━━━━━ Recorded data ━━━━━

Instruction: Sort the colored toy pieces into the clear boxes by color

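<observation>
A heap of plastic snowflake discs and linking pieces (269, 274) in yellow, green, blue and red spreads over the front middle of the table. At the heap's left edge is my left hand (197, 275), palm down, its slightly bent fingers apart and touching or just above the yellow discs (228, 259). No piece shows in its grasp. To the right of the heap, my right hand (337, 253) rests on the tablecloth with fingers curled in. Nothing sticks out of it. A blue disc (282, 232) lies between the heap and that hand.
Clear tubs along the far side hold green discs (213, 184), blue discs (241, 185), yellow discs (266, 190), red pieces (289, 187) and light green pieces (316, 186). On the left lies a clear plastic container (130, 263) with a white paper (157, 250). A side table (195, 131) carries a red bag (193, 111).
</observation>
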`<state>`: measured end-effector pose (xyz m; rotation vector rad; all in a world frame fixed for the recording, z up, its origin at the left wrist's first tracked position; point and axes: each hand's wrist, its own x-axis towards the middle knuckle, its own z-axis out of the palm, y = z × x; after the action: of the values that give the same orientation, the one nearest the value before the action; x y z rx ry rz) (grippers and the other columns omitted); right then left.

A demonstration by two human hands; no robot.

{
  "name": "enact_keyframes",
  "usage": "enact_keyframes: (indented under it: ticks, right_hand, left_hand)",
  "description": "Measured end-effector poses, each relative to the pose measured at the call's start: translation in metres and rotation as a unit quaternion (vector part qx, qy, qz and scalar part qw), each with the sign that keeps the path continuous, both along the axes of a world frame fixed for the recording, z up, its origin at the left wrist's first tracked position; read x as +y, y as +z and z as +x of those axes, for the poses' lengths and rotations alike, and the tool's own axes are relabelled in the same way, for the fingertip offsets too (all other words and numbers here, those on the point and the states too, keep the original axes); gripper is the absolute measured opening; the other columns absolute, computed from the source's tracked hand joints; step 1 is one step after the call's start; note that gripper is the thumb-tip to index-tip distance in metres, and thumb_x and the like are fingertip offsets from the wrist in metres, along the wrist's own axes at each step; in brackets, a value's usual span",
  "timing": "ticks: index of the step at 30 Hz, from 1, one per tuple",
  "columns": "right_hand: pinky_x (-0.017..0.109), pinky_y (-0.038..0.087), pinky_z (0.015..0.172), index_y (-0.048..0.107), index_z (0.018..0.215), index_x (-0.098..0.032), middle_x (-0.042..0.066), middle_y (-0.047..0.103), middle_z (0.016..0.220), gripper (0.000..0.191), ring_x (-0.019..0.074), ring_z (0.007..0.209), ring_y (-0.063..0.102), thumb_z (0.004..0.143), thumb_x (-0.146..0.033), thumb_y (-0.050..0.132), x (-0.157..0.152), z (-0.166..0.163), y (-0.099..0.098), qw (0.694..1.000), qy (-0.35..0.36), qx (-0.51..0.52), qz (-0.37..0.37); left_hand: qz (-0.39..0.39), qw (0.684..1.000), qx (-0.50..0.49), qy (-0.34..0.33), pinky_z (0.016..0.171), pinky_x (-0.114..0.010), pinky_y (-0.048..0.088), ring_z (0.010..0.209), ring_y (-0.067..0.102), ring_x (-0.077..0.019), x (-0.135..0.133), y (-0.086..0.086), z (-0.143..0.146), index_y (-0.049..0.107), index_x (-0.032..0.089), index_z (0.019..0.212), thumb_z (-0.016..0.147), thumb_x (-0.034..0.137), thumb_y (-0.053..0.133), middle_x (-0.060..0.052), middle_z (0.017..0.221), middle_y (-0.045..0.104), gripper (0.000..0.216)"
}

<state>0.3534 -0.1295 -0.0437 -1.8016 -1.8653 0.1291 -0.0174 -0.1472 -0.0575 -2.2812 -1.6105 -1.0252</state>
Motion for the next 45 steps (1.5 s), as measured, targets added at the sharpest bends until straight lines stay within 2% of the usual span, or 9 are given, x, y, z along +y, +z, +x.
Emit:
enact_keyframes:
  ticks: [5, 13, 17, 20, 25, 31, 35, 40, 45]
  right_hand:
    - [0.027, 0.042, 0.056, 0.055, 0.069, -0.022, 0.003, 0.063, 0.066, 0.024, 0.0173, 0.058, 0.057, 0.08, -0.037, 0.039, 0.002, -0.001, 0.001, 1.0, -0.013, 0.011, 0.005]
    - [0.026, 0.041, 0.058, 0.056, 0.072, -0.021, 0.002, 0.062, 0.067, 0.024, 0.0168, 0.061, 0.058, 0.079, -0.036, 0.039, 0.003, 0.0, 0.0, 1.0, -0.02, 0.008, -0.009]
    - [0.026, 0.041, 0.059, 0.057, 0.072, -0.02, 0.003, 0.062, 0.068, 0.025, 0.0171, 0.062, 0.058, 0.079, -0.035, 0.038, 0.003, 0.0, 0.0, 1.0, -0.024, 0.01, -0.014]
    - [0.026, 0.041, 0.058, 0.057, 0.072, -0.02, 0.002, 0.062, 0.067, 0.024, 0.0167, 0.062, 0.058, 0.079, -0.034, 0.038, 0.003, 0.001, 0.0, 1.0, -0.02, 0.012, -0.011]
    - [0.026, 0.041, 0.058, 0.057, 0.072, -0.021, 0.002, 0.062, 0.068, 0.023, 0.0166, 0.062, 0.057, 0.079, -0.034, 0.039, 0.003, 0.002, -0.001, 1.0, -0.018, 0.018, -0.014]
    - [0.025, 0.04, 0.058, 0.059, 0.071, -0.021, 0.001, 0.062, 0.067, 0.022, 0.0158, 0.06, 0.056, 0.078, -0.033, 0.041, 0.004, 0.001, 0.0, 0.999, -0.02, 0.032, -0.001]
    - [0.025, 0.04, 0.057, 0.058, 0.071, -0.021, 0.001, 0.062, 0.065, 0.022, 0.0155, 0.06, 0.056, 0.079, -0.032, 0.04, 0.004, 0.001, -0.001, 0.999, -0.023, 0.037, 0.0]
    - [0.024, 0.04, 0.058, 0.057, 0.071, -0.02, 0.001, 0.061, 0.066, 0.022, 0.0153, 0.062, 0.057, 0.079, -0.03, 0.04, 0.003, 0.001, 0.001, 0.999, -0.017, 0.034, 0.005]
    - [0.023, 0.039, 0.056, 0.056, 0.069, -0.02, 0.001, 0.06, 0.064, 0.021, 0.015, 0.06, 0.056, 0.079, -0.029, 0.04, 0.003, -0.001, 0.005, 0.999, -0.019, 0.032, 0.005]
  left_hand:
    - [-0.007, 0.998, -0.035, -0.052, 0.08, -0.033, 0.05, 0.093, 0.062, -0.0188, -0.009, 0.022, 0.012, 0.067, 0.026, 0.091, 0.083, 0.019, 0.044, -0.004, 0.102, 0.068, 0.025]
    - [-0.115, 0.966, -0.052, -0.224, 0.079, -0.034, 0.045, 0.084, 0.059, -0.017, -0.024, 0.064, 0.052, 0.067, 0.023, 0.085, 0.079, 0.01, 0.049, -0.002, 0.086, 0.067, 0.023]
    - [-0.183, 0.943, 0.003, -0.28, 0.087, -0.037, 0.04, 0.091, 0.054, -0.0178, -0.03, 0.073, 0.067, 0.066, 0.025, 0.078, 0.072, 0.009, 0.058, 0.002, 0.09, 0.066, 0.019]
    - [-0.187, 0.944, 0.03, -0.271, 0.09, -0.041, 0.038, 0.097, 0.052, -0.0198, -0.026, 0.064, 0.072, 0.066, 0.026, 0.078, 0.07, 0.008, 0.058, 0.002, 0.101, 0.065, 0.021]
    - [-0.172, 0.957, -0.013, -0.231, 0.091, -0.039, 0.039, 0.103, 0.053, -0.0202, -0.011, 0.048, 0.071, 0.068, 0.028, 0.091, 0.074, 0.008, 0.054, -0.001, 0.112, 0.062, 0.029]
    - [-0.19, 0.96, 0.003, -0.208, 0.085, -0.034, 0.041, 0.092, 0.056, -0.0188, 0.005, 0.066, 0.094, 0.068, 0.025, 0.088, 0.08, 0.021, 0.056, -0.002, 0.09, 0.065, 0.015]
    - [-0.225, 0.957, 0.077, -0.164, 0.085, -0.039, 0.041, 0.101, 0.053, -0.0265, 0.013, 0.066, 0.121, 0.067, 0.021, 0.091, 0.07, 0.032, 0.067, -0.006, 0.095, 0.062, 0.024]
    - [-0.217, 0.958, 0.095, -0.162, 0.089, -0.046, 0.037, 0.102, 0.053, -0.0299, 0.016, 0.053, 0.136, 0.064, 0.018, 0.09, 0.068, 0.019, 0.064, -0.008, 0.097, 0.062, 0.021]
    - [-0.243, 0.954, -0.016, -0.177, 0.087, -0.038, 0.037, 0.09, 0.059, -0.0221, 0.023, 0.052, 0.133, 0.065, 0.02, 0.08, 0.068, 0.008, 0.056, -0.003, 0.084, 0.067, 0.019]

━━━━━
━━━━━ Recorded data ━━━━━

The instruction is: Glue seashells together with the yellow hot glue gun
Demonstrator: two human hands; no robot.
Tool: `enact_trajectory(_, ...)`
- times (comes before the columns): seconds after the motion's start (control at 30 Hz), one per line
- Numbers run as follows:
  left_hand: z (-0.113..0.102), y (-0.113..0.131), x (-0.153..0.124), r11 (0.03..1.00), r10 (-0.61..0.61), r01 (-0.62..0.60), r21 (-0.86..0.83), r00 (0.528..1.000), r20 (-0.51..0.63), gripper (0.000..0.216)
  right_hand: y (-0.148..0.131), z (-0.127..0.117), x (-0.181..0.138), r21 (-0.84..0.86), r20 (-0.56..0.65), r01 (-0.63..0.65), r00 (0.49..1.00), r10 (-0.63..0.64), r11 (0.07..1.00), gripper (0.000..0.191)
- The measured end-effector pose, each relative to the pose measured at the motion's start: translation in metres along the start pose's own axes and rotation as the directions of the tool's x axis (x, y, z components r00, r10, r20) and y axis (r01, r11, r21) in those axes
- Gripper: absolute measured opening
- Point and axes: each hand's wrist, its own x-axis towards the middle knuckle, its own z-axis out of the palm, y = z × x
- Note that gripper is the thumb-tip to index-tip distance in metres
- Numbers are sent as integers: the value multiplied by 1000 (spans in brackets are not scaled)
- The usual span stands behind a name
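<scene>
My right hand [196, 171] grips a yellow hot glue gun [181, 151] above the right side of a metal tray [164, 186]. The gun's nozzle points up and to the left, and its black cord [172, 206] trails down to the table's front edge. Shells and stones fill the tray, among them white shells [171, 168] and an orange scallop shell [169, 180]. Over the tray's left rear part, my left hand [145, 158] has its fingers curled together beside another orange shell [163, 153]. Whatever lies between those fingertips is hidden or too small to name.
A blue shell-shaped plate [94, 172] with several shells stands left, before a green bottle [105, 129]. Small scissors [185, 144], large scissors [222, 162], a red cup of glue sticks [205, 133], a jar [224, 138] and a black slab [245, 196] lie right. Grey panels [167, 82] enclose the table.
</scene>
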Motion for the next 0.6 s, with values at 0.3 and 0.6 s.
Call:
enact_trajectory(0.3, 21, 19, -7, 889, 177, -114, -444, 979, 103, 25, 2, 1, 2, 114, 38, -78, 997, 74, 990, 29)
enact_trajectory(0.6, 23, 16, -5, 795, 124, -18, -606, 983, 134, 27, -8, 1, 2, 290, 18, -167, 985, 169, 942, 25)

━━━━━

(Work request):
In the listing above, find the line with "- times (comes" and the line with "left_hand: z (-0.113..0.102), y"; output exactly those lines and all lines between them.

(Answer to the exercise):
- times (comes before the columns): seconds after the motion's start (control at 30 Hz), one per line
- Numbers run as follows:
  left_hand: z (-0.113..0.102), y (-0.113..0.131), x (-0.153..0.124), r11 (0.03..1.00), r10 (-0.61..0.61), r01 (-0.62..0.60), r21 (-0.86..0.83), r00 (0.528..1.000), r20 (-0.51..0.63), gripper (0.000..0.216)

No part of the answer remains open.